[Igglyboo]

How would you subtly add code to repositories without breaking git?

[peterwaller]

If you ever click "merge pull request", github makes the merge commit for you. That means they get to decide the SHA and the full contents of the commit. I'll leave the potential consequences as an exercise to the reader.

I guess the only protection against this would be to either never press the merge button in github, or repeat the merge locally and check there is no diff against the remote merge.

[Igglyboo]

Even if you do this you could still see the changes if you pulled down the repo and examined it.

[revelation]

By breaking SHA1, obviously.

[wongarsu]

By breaking SHA1 you could covertly edit older commits, but existing contributors would still have the original version. As soon as somebody edits code at the intrusion it would be discovered because it would merge cleanly locally but cause a merge conflict on github.

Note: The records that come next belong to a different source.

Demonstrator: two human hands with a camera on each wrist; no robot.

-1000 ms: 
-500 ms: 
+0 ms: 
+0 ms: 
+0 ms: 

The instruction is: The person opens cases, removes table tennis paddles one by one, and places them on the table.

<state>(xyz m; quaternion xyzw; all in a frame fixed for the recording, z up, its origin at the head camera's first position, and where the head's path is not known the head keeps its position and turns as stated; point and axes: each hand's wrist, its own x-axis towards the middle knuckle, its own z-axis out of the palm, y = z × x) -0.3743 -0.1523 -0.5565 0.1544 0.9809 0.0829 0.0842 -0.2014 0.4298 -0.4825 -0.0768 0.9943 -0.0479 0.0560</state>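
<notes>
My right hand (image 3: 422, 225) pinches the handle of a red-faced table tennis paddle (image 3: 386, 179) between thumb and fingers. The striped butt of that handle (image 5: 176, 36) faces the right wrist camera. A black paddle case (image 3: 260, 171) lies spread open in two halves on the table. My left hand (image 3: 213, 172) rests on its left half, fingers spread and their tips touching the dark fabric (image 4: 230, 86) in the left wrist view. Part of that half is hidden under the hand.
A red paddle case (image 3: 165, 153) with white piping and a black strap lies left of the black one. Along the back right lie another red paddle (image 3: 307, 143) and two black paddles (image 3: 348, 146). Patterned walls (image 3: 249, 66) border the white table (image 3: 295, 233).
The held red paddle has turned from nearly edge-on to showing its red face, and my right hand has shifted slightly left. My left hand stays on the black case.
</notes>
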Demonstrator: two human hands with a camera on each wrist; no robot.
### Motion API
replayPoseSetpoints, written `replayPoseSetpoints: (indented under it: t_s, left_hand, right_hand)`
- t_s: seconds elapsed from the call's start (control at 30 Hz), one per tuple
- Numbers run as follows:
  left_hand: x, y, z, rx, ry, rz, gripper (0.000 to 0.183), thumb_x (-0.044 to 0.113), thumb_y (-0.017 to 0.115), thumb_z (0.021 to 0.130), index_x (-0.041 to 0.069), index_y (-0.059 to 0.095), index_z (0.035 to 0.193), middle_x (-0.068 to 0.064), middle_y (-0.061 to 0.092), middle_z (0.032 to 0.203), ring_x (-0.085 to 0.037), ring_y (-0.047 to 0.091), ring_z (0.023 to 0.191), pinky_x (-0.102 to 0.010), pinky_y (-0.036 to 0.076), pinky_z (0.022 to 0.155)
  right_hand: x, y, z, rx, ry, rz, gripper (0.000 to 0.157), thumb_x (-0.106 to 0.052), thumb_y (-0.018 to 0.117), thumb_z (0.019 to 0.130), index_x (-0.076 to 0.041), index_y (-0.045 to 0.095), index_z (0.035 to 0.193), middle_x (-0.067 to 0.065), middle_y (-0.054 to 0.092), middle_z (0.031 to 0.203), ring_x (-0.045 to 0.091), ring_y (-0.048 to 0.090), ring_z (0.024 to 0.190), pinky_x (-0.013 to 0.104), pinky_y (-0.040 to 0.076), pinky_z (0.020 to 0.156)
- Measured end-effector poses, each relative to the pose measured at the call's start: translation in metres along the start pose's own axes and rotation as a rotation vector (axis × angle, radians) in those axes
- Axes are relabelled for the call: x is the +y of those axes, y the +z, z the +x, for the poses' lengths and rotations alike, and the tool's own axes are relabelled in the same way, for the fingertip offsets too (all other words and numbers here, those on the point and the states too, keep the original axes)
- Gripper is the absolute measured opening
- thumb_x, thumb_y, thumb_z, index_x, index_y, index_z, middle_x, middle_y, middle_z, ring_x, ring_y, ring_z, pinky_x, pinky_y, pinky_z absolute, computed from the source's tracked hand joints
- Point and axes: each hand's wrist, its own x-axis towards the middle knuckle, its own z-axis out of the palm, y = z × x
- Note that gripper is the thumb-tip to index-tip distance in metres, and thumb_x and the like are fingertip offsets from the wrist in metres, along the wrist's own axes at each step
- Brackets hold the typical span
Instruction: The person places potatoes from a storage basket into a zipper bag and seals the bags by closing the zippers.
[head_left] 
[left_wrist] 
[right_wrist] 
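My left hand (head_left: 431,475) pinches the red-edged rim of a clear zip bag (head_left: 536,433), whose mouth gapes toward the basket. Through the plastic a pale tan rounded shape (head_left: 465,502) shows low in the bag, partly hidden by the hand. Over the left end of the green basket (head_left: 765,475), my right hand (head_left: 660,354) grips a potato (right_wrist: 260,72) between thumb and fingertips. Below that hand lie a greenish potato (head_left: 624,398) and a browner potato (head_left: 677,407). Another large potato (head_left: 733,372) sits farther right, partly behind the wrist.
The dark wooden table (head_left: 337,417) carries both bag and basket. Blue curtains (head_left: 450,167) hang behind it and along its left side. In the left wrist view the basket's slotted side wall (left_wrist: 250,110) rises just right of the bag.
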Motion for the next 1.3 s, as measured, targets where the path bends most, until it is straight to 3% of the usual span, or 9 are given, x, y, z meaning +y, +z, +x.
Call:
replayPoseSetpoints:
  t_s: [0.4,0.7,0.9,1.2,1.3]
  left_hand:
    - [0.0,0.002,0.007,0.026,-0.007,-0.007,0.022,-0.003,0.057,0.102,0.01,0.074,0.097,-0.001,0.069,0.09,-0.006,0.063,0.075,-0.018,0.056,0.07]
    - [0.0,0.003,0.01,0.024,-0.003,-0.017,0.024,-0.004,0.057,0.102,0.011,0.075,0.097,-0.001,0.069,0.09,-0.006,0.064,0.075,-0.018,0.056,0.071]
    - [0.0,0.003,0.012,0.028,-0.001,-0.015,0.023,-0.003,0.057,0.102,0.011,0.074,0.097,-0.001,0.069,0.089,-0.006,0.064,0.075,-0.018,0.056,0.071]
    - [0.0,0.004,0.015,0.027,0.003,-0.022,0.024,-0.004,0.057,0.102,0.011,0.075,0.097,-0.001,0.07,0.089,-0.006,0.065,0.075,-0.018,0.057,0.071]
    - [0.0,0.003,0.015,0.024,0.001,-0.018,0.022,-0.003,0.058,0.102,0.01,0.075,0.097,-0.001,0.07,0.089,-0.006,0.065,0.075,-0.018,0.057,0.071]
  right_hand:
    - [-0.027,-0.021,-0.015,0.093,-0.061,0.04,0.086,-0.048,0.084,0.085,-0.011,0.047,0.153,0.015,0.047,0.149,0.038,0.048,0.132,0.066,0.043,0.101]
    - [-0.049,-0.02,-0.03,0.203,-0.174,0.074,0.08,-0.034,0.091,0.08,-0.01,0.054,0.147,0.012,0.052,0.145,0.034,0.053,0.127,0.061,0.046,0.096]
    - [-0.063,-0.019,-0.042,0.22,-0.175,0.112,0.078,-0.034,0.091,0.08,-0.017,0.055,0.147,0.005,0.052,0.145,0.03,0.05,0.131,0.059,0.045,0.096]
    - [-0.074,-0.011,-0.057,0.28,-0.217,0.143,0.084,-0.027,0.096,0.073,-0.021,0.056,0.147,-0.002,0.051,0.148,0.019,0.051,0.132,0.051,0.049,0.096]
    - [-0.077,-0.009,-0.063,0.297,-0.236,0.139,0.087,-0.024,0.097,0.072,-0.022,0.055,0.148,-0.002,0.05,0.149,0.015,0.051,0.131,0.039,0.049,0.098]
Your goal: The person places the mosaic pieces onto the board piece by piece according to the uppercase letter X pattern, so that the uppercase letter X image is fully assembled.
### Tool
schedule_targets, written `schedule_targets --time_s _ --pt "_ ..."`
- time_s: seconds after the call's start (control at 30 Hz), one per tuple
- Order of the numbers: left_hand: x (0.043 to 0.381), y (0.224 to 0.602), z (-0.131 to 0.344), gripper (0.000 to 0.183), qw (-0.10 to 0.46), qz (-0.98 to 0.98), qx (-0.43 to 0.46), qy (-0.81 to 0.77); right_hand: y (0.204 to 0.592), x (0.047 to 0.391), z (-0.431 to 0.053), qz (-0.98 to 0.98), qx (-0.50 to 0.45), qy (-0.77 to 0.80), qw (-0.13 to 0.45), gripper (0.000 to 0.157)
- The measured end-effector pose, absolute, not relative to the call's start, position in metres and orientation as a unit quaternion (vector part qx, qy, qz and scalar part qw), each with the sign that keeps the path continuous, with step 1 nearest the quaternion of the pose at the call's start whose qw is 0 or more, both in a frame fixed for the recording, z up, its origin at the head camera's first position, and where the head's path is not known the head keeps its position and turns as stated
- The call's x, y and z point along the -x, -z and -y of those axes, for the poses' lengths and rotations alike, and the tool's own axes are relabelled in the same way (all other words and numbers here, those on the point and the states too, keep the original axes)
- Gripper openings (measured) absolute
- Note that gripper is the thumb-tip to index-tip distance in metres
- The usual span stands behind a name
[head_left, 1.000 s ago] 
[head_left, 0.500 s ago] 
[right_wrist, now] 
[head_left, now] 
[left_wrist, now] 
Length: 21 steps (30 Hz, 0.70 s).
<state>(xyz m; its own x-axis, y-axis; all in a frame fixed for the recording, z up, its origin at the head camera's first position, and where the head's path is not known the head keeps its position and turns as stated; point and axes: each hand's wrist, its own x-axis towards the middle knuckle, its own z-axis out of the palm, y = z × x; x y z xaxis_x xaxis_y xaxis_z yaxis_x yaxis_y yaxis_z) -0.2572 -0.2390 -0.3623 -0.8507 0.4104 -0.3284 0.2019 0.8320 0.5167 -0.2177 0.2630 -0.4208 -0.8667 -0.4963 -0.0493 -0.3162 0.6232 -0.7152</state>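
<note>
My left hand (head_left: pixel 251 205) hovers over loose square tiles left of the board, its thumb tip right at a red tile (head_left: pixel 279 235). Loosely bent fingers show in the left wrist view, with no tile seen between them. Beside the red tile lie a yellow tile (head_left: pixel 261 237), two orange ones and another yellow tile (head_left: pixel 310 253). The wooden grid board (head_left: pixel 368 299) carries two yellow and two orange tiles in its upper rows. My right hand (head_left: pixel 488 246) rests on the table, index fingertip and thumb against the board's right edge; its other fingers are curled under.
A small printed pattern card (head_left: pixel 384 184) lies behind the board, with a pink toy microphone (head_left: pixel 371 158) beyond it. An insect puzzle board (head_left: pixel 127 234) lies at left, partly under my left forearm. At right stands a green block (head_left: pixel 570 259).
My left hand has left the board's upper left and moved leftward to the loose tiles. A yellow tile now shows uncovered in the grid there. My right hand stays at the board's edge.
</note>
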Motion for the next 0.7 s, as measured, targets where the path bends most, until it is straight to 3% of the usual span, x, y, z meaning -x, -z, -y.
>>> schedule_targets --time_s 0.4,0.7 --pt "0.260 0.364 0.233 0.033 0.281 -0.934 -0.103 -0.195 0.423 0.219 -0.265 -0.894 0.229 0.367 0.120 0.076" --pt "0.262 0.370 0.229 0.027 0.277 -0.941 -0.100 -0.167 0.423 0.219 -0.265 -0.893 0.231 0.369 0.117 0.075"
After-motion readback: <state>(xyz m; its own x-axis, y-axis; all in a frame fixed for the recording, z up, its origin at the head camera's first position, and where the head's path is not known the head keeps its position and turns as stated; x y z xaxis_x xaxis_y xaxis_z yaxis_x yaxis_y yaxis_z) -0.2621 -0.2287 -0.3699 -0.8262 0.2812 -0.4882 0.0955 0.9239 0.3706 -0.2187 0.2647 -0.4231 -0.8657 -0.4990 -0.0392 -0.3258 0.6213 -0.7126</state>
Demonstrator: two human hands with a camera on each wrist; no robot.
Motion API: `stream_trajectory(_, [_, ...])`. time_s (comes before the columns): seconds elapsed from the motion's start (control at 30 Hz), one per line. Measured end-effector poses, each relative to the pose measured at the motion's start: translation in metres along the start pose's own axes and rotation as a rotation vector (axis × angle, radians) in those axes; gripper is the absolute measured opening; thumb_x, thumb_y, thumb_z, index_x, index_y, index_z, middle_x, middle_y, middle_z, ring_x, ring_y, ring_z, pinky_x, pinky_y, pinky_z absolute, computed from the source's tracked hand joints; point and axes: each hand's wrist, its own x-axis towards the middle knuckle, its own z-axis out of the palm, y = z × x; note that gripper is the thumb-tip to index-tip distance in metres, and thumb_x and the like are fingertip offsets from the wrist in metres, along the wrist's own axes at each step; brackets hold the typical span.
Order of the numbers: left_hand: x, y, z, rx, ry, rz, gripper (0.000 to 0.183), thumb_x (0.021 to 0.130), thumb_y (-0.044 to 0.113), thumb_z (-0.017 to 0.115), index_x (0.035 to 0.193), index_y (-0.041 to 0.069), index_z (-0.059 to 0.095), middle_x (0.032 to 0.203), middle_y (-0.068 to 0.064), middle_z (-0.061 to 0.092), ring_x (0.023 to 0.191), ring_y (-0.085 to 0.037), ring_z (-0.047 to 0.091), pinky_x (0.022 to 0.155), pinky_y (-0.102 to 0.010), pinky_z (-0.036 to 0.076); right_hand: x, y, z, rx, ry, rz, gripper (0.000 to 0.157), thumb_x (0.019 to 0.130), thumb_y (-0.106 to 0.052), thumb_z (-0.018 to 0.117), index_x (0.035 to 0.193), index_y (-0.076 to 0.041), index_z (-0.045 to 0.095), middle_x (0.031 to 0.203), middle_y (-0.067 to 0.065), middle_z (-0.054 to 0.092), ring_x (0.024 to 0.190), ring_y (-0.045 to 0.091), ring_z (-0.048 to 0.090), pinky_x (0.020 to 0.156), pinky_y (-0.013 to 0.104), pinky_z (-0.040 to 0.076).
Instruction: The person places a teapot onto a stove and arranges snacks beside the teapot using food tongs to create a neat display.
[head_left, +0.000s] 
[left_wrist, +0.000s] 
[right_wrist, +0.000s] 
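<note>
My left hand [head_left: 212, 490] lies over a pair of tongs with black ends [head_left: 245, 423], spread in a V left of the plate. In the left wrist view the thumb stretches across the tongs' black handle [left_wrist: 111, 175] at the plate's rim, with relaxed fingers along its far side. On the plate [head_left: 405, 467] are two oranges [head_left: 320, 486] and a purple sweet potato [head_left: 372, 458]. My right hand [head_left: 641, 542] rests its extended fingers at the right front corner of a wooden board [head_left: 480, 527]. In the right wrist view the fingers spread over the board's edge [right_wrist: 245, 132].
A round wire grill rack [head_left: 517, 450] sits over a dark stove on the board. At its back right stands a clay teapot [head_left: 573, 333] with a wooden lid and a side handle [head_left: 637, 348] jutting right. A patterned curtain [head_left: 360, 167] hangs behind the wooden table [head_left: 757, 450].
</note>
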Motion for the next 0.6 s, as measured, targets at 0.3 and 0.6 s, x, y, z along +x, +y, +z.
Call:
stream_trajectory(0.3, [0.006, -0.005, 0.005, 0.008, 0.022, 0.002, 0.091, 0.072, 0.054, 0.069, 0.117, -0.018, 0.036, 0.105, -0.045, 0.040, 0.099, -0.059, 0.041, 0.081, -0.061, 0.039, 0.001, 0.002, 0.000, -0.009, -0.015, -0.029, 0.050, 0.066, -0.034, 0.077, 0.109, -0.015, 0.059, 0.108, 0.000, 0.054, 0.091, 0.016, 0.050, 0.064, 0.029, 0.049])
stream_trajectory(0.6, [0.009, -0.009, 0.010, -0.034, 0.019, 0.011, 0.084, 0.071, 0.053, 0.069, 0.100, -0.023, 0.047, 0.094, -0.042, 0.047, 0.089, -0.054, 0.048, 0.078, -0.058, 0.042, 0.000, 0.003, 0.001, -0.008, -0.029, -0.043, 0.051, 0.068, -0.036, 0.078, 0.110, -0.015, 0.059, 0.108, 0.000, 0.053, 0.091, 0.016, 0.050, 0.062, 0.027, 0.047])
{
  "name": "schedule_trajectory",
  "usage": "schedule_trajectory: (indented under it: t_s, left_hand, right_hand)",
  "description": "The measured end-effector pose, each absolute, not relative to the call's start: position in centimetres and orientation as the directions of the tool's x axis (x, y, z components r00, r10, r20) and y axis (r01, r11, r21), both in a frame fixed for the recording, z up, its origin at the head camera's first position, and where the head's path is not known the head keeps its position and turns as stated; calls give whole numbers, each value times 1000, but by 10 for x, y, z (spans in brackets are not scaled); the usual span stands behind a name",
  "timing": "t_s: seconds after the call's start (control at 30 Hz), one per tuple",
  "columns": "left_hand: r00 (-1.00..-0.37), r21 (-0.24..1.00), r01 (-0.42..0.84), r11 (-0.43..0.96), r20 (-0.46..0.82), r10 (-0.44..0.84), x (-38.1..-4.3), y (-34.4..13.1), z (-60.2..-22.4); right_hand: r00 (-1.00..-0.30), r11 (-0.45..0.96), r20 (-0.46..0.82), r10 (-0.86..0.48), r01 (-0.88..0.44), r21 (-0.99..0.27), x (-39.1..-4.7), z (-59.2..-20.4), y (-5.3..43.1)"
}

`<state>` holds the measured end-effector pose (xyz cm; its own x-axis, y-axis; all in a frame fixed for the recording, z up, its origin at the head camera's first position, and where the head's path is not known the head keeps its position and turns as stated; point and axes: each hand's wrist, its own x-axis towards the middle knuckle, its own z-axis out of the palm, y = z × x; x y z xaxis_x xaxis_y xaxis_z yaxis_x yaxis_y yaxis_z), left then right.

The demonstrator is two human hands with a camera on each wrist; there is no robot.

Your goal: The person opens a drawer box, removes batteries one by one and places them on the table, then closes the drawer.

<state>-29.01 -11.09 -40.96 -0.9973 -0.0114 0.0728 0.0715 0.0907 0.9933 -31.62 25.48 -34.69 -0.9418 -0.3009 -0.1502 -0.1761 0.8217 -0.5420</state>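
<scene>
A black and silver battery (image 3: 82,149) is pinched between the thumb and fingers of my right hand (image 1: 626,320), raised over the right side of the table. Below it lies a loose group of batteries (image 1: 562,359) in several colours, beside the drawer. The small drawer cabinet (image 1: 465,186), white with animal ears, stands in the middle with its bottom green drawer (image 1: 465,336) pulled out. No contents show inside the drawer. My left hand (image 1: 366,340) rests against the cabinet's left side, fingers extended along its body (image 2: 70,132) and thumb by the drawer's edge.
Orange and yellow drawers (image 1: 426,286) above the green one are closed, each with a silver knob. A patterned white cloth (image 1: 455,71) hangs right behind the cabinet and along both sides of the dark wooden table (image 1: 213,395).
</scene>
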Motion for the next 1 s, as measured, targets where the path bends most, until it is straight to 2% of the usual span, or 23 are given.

Of course on big projects a lot of the code isn't touched in years but we're talking about revealing that somebody broke SHA1. It sounds very risky given the stakes.

[erdeszt]

Commit hashes are not a security feature but you can sign your commits with gpg.

[wongarsu]

Some projects sign their release commits and tags, some even their merge commits, but I have never seen a project which actually signs every commit.

The reasoning is always that you are actually signing the whole commit chain because your commit is liked to every previous one by the commit hashes.

[erdeszt]

True but I was just mentioning the possibility not the best practices for using it.

[jasonmp85]

And if people actually signed their commits and tags?